WHAT TO WORK ON. Please repeat the lines below, exactly and only, from the one that holds "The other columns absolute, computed" through the one that holds "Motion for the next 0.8".

[Source records]
--

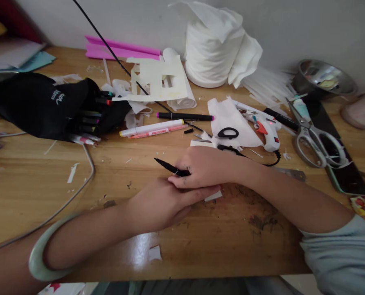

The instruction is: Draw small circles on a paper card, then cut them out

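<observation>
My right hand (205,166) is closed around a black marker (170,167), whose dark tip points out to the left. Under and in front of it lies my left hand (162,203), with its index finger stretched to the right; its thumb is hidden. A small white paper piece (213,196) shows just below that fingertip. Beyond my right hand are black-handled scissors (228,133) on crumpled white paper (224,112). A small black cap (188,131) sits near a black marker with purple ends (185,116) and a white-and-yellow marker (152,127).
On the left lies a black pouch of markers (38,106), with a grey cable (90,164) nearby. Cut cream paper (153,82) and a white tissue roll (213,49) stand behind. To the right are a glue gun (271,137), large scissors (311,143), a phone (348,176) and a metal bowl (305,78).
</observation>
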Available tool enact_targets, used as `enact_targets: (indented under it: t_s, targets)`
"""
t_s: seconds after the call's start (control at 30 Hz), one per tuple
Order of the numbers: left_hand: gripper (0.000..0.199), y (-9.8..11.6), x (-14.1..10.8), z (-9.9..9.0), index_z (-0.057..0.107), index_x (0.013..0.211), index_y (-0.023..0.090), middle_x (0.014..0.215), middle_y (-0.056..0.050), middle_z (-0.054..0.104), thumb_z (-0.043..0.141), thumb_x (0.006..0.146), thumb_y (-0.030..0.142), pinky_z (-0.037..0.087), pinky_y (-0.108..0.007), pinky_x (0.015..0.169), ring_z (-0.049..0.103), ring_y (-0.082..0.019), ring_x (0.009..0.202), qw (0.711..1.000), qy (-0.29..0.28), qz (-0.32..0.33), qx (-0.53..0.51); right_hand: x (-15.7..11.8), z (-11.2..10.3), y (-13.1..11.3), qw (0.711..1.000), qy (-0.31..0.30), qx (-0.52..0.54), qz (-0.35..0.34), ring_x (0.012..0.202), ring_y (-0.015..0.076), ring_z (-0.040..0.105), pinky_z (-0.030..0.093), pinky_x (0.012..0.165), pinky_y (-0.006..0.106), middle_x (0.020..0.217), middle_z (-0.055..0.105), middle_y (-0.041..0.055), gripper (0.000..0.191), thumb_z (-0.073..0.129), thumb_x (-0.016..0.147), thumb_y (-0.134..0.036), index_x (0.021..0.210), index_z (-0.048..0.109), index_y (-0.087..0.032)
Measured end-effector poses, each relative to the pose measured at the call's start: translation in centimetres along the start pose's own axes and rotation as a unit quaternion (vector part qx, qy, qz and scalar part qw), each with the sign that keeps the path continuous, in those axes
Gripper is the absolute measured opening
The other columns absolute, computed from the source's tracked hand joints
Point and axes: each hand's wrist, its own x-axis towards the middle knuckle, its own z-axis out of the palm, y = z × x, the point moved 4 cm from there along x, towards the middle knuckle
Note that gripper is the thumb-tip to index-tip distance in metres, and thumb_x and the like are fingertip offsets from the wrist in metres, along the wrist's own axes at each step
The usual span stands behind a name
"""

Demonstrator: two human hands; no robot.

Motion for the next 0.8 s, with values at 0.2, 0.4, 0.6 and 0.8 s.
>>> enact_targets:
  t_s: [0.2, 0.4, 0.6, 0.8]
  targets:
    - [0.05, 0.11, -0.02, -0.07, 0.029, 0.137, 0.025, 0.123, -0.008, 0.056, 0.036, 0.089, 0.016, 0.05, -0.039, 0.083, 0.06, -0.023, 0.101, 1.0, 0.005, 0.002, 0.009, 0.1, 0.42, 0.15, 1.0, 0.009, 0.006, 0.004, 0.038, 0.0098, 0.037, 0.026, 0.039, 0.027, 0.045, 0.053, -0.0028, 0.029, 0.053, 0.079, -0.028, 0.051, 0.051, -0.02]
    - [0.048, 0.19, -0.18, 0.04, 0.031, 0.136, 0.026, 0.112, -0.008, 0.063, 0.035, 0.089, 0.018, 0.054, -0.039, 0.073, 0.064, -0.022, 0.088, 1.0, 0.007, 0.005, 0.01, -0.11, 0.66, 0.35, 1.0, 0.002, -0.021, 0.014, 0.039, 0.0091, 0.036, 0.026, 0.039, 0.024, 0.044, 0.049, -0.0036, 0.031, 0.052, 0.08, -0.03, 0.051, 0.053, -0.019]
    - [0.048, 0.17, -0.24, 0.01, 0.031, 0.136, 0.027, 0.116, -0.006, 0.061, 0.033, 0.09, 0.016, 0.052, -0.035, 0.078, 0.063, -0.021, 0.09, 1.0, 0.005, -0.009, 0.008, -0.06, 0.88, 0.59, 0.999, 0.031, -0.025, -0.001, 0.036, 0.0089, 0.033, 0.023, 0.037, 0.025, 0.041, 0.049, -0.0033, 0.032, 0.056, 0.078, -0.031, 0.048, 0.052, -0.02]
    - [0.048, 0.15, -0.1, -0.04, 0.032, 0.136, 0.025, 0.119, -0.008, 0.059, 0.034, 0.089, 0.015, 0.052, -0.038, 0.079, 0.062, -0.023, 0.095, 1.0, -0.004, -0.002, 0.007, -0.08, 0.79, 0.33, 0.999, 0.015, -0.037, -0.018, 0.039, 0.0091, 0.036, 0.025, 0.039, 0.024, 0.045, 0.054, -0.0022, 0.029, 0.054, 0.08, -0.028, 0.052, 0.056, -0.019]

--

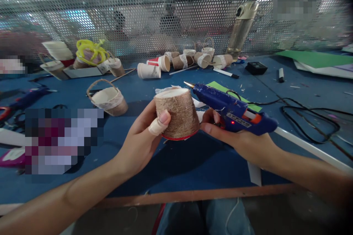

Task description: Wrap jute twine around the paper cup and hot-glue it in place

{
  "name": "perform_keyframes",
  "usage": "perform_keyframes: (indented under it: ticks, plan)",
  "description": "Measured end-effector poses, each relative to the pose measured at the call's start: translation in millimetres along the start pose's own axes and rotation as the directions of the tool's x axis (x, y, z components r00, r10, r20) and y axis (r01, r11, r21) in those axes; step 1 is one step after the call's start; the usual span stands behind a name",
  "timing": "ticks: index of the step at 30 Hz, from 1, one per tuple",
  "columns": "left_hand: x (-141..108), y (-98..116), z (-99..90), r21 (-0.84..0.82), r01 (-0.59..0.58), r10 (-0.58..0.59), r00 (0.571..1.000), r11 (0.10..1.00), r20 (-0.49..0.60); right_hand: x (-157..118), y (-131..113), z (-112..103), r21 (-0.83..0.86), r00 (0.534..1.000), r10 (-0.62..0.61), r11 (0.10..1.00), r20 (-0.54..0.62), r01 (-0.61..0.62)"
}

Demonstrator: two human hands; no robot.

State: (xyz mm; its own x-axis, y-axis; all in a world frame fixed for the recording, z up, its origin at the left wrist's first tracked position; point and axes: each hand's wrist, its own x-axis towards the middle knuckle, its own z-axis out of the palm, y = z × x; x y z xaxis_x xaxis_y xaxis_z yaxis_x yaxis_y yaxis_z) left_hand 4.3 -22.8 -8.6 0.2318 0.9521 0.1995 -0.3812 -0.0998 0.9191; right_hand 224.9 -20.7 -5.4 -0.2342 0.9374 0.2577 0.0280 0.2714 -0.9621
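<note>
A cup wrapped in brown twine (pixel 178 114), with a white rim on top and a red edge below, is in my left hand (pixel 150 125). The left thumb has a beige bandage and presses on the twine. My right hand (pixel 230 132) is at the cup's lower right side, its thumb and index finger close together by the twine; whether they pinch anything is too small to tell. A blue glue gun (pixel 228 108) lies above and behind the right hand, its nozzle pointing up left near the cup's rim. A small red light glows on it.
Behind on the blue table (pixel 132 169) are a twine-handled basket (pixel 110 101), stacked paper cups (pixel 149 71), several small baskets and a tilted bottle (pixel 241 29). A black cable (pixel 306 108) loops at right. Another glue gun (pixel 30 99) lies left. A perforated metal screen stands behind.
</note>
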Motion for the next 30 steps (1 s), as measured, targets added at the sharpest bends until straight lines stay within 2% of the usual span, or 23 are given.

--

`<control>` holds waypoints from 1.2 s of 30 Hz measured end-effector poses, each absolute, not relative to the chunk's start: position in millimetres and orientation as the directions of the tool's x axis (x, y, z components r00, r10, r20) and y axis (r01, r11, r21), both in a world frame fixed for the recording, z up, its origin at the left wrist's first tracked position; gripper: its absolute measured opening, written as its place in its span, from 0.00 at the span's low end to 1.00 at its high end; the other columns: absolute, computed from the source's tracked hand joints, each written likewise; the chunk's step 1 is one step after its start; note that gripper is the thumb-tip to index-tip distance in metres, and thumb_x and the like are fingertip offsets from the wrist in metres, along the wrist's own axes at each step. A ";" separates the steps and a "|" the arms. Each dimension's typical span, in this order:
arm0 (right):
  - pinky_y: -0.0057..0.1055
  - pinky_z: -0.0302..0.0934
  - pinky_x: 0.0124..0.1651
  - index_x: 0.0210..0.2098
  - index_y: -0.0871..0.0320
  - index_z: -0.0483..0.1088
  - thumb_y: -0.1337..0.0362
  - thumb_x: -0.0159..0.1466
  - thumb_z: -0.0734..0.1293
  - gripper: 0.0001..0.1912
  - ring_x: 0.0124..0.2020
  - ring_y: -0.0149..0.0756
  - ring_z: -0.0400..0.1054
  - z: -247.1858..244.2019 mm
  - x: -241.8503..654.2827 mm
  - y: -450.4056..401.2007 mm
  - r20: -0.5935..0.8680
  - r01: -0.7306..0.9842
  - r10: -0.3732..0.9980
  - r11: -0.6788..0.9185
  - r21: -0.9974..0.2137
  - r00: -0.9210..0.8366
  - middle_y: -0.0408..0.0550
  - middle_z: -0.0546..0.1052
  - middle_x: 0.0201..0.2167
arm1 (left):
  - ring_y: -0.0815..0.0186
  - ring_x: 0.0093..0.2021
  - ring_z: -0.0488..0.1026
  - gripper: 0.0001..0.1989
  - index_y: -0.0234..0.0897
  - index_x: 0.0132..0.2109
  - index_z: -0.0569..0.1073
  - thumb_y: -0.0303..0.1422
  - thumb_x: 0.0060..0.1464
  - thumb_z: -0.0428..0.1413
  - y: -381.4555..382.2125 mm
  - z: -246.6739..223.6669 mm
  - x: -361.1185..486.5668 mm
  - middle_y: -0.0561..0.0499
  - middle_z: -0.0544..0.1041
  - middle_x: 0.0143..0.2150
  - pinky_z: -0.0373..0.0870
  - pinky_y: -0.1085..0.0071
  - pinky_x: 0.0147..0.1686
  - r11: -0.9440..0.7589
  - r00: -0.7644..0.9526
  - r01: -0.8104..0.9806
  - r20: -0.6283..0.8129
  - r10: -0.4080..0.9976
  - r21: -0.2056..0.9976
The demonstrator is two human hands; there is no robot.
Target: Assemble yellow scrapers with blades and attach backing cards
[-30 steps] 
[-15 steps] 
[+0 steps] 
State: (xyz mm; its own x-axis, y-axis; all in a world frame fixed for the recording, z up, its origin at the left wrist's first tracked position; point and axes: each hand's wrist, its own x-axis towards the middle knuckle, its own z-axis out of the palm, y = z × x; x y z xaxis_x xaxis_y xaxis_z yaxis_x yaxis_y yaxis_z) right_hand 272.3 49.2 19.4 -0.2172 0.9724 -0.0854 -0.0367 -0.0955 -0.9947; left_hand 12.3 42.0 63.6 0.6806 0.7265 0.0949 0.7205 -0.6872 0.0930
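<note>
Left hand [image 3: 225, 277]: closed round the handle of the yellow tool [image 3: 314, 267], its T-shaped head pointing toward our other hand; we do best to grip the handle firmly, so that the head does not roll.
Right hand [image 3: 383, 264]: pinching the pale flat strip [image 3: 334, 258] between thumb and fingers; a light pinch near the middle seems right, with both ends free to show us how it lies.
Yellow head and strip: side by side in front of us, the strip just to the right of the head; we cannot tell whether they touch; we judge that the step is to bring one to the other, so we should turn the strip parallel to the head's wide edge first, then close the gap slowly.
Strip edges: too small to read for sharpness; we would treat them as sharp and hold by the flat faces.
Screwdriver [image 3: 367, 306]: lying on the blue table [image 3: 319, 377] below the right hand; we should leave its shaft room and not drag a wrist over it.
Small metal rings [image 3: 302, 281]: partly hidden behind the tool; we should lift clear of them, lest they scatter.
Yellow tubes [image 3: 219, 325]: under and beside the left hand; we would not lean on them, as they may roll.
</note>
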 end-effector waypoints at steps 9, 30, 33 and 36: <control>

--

RESPONSE AREA.
The other columns absolute, computed from the source's tracked hand joints
Point and axes: each hand's wrist, its own x-axis towards the middle knuckle, its own z-axis out of the palm, y = z × x, the point moved 4 cm from there along x, towards the middle knuckle
Note that gripper is the thumb-tip to index-tip distance in metres, and thumb_x and the like are fingertip offsets from the wrist in metres, along the wrist's own axes at each step
The usual span stands behind a name
"""

Demonstrator: two human hands; no robot.

Motion for the next 0.8 s, with values at 0.2, 0.4, 0.6 and 0.8 s.

That concludes the answer to this exercise.